Tenho encontrado paz em momentos de meditação, reflexão e só consigo encontrar silêncio no meu próprio jardim, até agora. Não me dou ao trabalho de olhar para trás, continuo a separar algumas mudas para replante das trepadeiras perto da cerca, eu francamente não esperava que depois de quase cinco semanas ele tivesse a ousadia de aparecer, porém, enfim, decido nem começar a pensar sobre isso, troquei meu número de celular justamente para evitar qualquer tipo de contato até porque não tive dias tão legais depois do que houve.

Parece que com a chegada do grande astro um bocado de coisas que havia se equilibrado em minha vida foi jogado para longe, não sei exatamente como e quando permiti perder o controle de tudo, porém sei que foram dias difíceis e eu estive concentrada em tentar lidar com meus problemas.

Minha vida nada perfeita com a família do Brian.

Não tenho atendido ligações do pai dele nem do Gaspar, optei por não ter contato, para mim o que houve na casa deles naquela noite foi a gota, o espírito do Brian está presente, mas não se aproxima, ele recuou e isso diz muito sobre o que talvez seja sua jornada em si do que eu pensava.

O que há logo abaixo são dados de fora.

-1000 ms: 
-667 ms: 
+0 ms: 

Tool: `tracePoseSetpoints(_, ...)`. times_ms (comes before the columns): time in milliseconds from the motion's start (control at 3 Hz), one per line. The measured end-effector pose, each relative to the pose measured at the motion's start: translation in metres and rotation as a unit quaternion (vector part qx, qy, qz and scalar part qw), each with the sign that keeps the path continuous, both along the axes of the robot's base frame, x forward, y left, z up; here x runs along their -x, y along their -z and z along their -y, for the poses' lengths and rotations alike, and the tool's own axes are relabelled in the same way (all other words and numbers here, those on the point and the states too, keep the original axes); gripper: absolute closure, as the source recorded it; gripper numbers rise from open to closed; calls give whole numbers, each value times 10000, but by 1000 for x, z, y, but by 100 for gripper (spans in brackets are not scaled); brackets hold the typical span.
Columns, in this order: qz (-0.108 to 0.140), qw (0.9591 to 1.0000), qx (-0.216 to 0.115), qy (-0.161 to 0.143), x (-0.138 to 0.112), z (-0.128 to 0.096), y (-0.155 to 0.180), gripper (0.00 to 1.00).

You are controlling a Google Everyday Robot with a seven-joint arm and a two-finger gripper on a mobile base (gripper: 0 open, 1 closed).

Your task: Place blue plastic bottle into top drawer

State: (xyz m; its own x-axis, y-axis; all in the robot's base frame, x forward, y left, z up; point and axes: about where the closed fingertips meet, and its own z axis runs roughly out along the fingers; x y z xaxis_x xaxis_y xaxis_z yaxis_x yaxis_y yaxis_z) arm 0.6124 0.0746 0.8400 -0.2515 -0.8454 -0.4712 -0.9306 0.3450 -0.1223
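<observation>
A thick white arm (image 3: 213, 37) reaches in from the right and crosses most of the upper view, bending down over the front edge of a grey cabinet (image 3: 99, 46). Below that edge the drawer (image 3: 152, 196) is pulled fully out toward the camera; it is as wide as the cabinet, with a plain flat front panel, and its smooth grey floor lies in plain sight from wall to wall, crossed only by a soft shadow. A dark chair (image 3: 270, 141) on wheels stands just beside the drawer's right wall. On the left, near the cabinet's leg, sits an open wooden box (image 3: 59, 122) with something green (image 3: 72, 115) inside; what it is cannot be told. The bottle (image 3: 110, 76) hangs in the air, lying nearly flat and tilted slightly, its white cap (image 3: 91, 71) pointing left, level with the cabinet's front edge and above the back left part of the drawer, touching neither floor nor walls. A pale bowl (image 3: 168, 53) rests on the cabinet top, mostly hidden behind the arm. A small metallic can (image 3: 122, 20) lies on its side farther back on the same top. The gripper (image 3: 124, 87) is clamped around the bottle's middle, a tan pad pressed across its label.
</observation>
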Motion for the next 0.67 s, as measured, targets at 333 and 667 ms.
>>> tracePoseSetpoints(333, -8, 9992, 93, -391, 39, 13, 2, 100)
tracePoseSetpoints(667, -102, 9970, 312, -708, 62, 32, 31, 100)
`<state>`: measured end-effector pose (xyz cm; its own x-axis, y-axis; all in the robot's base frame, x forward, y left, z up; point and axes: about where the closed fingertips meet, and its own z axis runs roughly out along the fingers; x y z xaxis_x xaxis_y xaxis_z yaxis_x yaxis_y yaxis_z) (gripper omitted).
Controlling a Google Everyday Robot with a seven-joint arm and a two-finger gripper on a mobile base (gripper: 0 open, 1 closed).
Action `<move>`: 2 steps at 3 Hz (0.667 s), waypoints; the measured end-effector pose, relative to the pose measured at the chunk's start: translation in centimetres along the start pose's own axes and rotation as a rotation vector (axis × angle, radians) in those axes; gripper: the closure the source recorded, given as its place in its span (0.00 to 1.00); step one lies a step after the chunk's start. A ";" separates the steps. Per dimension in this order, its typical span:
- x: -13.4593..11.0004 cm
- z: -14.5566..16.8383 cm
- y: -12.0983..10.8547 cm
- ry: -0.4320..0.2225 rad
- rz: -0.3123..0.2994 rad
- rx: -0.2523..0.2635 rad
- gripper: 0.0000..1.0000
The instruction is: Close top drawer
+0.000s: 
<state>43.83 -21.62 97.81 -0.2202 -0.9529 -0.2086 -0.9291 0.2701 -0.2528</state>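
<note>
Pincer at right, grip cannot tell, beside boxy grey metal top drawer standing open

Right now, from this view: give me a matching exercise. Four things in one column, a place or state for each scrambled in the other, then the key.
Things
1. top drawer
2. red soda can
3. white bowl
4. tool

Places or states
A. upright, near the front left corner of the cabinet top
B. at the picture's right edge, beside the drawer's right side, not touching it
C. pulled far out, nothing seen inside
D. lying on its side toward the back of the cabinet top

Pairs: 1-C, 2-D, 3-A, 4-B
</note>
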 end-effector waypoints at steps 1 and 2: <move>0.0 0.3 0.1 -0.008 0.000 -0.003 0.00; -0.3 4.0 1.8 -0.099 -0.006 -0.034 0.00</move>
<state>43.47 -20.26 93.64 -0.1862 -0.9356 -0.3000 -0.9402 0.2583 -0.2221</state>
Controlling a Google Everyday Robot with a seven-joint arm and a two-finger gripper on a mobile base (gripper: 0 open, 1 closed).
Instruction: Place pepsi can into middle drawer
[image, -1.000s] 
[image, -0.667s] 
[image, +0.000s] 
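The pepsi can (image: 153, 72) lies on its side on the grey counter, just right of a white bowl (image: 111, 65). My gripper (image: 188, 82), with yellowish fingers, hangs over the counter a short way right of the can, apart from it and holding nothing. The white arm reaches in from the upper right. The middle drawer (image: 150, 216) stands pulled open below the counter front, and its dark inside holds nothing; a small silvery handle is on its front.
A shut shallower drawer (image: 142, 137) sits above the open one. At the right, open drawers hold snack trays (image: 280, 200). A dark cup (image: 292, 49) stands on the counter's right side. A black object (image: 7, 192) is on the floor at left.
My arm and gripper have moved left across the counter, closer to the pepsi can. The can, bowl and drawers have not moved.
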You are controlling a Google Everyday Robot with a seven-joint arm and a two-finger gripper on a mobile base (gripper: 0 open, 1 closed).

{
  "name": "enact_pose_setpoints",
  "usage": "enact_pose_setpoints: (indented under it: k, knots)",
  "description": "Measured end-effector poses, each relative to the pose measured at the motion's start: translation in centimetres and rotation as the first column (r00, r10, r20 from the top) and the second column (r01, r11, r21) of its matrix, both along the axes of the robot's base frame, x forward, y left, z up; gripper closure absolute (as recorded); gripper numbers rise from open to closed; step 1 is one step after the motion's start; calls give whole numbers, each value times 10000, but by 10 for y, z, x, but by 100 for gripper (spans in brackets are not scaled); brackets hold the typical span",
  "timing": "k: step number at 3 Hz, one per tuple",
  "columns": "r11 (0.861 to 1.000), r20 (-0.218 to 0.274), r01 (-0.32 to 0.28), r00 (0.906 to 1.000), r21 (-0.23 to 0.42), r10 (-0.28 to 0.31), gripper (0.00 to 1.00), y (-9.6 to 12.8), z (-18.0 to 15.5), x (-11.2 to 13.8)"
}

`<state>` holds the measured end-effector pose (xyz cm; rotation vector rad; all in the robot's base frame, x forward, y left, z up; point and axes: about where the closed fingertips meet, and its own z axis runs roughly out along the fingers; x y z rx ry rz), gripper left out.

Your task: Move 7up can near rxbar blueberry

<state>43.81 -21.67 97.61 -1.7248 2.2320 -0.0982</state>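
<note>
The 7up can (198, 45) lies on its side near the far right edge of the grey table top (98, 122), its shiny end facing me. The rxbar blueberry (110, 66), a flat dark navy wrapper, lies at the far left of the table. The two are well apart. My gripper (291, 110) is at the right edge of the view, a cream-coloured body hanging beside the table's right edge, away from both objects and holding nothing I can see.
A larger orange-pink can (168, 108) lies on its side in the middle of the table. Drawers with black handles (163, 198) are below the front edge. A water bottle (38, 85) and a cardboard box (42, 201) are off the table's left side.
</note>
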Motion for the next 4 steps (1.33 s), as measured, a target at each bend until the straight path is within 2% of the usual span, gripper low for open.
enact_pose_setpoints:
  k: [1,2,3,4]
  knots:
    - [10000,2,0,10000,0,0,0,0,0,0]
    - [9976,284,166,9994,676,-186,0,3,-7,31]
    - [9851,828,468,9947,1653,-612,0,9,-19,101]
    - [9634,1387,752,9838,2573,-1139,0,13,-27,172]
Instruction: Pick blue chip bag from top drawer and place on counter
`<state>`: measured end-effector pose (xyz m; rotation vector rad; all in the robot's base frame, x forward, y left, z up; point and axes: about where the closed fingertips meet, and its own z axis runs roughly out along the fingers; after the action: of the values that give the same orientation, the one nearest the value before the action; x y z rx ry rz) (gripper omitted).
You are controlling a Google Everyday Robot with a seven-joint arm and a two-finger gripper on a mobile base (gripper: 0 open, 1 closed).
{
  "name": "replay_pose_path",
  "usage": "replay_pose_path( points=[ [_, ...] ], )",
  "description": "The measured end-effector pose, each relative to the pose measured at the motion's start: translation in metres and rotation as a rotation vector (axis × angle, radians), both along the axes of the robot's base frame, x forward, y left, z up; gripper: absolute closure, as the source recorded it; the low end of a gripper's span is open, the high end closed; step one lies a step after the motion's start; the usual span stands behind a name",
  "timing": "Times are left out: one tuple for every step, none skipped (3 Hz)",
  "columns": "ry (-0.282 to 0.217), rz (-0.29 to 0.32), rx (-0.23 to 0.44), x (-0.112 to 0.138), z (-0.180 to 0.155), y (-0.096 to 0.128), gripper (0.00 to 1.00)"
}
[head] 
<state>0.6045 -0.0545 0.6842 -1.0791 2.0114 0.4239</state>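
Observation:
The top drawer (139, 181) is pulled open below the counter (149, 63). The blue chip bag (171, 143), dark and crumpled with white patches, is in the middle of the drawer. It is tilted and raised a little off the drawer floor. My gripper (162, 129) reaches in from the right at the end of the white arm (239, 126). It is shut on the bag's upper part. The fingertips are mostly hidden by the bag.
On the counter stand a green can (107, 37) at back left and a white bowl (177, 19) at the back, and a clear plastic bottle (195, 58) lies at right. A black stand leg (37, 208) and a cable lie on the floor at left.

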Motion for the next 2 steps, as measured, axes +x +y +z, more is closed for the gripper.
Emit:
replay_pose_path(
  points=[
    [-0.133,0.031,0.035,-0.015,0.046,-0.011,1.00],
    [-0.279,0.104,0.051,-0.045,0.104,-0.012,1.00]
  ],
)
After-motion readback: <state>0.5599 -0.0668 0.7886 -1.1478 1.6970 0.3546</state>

Sea Martim não tem nada a ver com a partida dele, Sea foi apenas um pequeno erro de percurso. Eu o vejo se inclinar e me estender um buquê de flores brancas, as últimas que ele deixou ficaram por dias num vaso na sala, essas são muito bonitas também, botões grandes e abertos, olho-o nos olhos e noto um pequeno corte acima de sua sobrancelha, acho que é a primeira vez em toda a minha vida desde que virei fã dele que não sei o motivo de um possível machucado, imagino que seja devido a alguma filmagem ou algo assim.

Não quero saber.

— Obrigada.

Pego o buquê e coloco num canto no chão ao meu lado, Sea usa uma calça jeans gasta e uma camisa de cor branca de mangas, boné, tênis, me viro para frente e continuo a separar as raízes dos arbustos, sinto como se um choque de realidade houvesse me tomado depois da discussão na casa da minha sogra e agora estou além de bastante triste dividida entre fazer o que é certo e o que eu quero.

Dividida entre o confortável para mim e o que é melhor para todos nós.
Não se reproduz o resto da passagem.